The beginning of the year, the first visit to a friend's new home, the start of an undertaking or even the wearing of new clothes are suitable occasions for a handsel, given with the intention of bringing good luck to the recipient.
You must not ask for a handsel or you may get the rebuke from Kelly’s Proverbs (1721): “I once gave a Dog Handsel, and he was hang’d e’er Night.”. You certainly needn’t expect any good luck.
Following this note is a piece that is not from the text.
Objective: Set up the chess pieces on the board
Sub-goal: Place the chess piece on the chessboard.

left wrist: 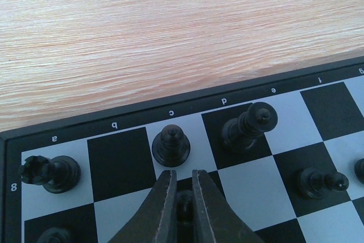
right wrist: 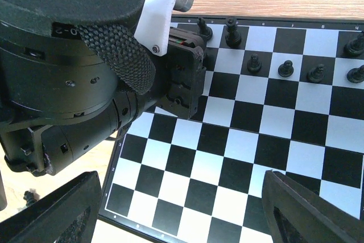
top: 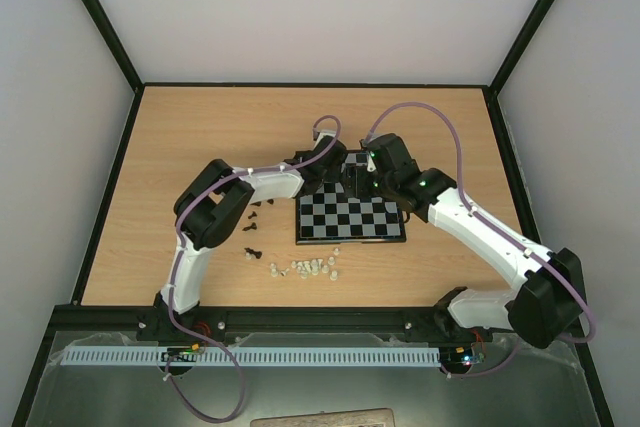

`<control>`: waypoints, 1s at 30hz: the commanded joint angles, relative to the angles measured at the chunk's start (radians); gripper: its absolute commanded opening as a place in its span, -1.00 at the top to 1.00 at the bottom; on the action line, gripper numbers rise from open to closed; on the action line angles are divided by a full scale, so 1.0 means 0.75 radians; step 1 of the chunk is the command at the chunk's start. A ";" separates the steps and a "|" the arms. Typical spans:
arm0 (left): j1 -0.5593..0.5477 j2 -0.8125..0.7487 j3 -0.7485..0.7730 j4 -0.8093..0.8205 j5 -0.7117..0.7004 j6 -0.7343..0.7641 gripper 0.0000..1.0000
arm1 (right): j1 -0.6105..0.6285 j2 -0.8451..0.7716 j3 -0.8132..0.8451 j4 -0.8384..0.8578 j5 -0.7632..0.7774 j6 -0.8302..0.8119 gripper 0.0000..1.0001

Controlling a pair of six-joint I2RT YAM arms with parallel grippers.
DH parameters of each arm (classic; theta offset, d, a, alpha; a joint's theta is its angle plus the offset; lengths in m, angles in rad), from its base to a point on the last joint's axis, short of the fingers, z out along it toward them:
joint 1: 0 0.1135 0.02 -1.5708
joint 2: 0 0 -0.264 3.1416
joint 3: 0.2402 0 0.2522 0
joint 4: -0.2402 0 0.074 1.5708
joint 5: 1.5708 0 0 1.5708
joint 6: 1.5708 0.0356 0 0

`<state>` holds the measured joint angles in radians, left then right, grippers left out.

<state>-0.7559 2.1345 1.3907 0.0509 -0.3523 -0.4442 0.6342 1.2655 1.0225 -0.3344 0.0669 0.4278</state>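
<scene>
The board (left wrist: 122, 163) fills the lower half of the left wrist view, with black chess pieces along its back rows: a rook (left wrist: 51, 172), a bishop (left wrist: 170, 143), a taller piece (left wrist: 248, 126) and a pawn (left wrist: 321, 181). My left gripper (left wrist: 181, 173) is shut on a small black pawn (left wrist: 185, 206) that stands on a dark square just behind the bishop. My right gripper (right wrist: 182, 203) hangs open above the board (right wrist: 227, 157) with nothing between its wide-set fingers. In the top view both grippers, left (top: 340, 179) and right (top: 362, 185), meet over the board's (top: 350, 222) far edge.
Loose black chessmen (top: 255, 214) lie on the wooden table left of the board. A cluster of whitish chessmen (top: 305, 267) lies near its front left corner. The left arm's wrist (right wrist: 85, 72) blocks the left part of the right wrist view. Black rails edge the table.
</scene>
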 commanded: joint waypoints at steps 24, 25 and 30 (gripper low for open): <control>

A suitable gift might be monetary. The Records of a Scottish Cloth Manufactory at New Mills, Haddingtonshire, (1681-1703) show Alexander Weir was ordered “to pay to John Gourlay a doller for his handsell”. It might be consumable: Gallovidian harvesters were welcomed with “their handsel, which consists of as much bread and milk as they can destroy”, according to J. Webster’s General View of the Agriculture of Galloway (1794). It might be frivolous: in 1744, Forfeited Estate Papers published by the Scottish History Society record “Sundry ribbons and gloves given to Miss Sibby and Mr William Fraser's wife as a handsell from my lord”. It might be practical: John Strathesk’s Bits from Blinkbonny (1882) tells us, “She bought Alloa yarn and knitted cosy undergarments...and on New-Year's day...she put into their hands the cosy clothing, saying, ‘That's your hansel’”. A handsel might even be unwelcome: on the 25th of January, 250 years ago, “Twas then a blast o’ Janwar’ win' Blew hansel in on Robin”, as Burns himself later described his birth.
The first Monday of the New Year is known as Handsel Monday and, although I won’t tempt fate by asking for handsel, I look forward to seeing a muckle heap of sponsor-a-word forms on my desk that morning.
A Guid New Year tae ane an aa, fae Scottish Language Dictionaries.